**Material to process:**

____________________

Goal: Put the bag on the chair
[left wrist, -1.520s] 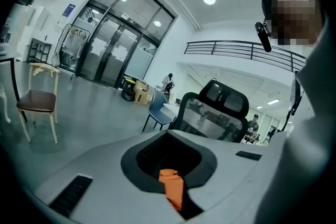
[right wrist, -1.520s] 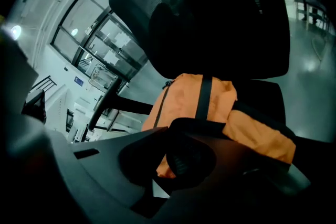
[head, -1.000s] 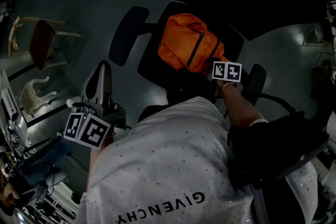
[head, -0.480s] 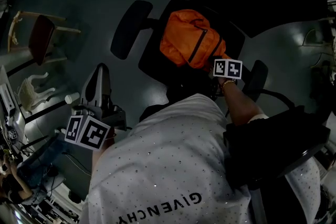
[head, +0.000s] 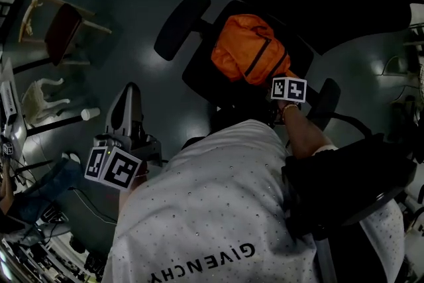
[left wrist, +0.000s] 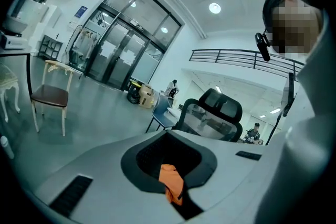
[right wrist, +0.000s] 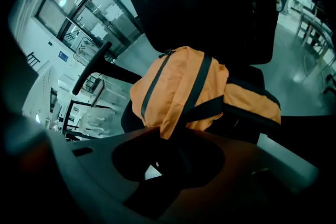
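Note:
An orange bag (head: 248,50) with black straps lies on the seat of a black office chair (head: 180,24). In the right gripper view the bag (right wrist: 178,86) leans against the backrest (right wrist: 210,8). My right gripper (head: 286,88) sits at the bag's near right corner. Its jaws have just been opening, a flap of bag fabric hangs at their mouth (right wrist: 165,157), and light shows through the gap. My left gripper (head: 127,97) hovers over the floor left of the chair, its fingers together. In its own view a small orange piece (left wrist: 170,181) shows in the jaw notch.
A wooden chair with a dark red seat (head: 63,26) (left wrist: 50,96) and a white ornate chair (head: 43,103) stand at the left. A second black office chair (head: 351,189) is close on my right. Another mesh chair (left wrist: 220,113) stands farther off.
The head view has swung, so chair, bag and floor items sit further right and up. The right gripper stays at the bag's corner. The left gripper has drifted a little over the floor.

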A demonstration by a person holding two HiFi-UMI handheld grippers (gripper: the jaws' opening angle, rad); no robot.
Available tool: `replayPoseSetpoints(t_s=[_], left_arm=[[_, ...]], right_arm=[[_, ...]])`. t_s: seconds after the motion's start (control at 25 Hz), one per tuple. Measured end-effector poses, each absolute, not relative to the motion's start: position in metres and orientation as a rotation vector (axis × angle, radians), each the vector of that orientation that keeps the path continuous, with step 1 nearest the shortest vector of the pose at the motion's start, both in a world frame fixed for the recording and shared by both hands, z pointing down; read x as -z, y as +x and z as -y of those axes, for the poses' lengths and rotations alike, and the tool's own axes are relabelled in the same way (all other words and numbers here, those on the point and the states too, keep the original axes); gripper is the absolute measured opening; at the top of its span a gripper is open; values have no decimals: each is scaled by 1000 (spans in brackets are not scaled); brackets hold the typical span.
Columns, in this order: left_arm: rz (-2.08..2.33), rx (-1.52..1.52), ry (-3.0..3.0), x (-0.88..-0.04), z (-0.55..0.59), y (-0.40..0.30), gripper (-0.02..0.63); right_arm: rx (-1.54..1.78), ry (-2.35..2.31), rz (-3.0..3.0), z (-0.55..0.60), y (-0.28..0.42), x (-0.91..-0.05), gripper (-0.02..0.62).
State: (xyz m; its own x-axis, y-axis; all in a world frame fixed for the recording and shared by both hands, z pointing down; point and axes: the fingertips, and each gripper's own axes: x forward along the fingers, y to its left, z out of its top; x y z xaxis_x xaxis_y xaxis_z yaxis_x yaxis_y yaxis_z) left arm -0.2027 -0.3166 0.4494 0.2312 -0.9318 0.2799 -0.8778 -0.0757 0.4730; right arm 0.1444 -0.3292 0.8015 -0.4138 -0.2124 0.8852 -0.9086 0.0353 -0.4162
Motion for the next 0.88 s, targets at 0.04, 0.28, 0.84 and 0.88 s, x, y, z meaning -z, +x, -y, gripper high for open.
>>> replayPoseSetpoints(t_s=[0.04,0.28,0.84,0.88], left_arm=[[1664,142,1957,-448,311,-206,2],[1663,192,1959,-443,271,-214,2],[1647,335,2095,-392,151,-217,2],[1644,342,2102,-390,142,-217,2]], right_arm=[[-1403,1135,1695,328,142,-799,128],[-1257,1196,1752,328,132,-770,398],[-1061,1654,1877,286,156,-653,447],[-1030,1673,1917,281,155,-639,371]])
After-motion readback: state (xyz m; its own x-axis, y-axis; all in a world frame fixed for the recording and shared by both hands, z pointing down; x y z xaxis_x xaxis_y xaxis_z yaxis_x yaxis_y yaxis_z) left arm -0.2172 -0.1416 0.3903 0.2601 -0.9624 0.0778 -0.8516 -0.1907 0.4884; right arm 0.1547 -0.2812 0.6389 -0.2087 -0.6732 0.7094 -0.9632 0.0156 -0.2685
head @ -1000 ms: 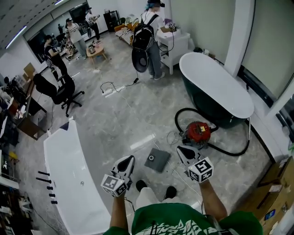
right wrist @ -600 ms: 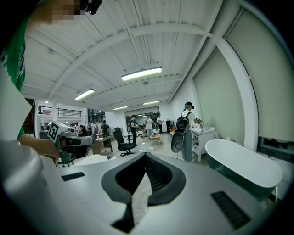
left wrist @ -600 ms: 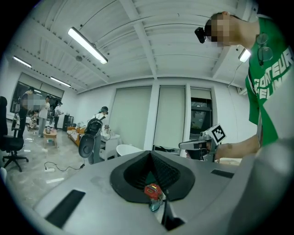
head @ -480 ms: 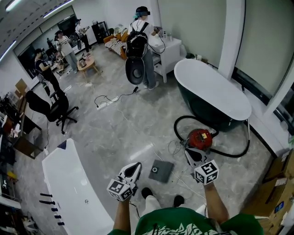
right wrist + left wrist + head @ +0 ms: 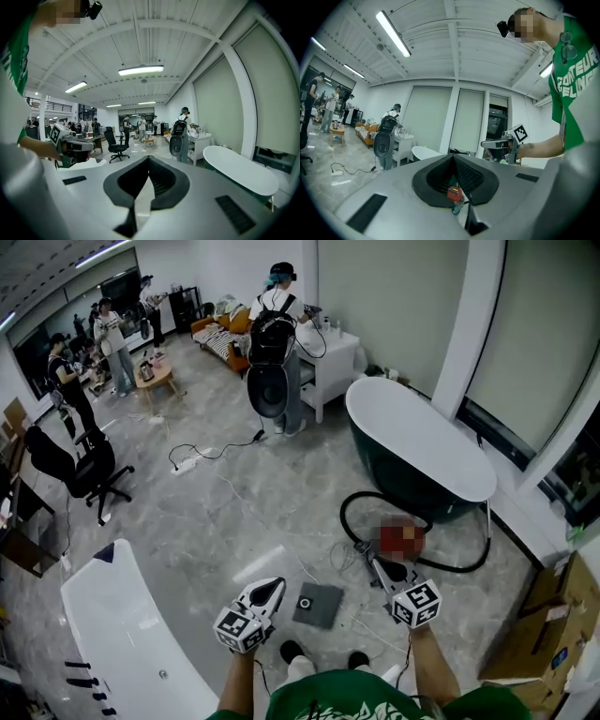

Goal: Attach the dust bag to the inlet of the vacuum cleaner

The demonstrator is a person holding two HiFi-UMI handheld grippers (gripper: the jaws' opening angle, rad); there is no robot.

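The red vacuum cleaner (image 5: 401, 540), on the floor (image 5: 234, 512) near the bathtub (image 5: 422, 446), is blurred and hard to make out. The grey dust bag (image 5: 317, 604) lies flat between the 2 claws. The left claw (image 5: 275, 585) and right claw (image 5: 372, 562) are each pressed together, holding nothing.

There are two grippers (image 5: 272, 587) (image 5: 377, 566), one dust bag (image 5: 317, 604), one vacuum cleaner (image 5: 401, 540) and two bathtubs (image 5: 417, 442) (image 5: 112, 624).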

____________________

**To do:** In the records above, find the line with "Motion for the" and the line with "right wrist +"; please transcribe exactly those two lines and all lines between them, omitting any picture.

**Exercise response:**
Motion for the next 0.88 s, targets at 0.04, 0.28, 0.84 and 0.88 s, x, y, z meaning -z, +x, -y, gripper high for open.
>>> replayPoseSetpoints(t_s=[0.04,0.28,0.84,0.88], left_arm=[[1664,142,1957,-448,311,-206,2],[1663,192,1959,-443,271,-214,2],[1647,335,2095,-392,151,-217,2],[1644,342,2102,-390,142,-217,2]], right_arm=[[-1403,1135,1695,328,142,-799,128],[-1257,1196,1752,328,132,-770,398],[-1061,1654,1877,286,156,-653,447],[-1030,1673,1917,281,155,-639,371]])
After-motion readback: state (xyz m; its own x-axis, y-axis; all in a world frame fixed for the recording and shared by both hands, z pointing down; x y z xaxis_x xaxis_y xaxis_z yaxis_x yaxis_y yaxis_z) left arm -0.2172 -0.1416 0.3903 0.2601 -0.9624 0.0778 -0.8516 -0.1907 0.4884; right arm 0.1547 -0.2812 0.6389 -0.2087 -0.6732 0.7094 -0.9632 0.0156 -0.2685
head @ -1000 ms: 
right wrist @ -600 ms: 
left wrist @ -600 ms: 
head @ -480 ms: 
right wrist + left wrist + head @ +0 ms: 

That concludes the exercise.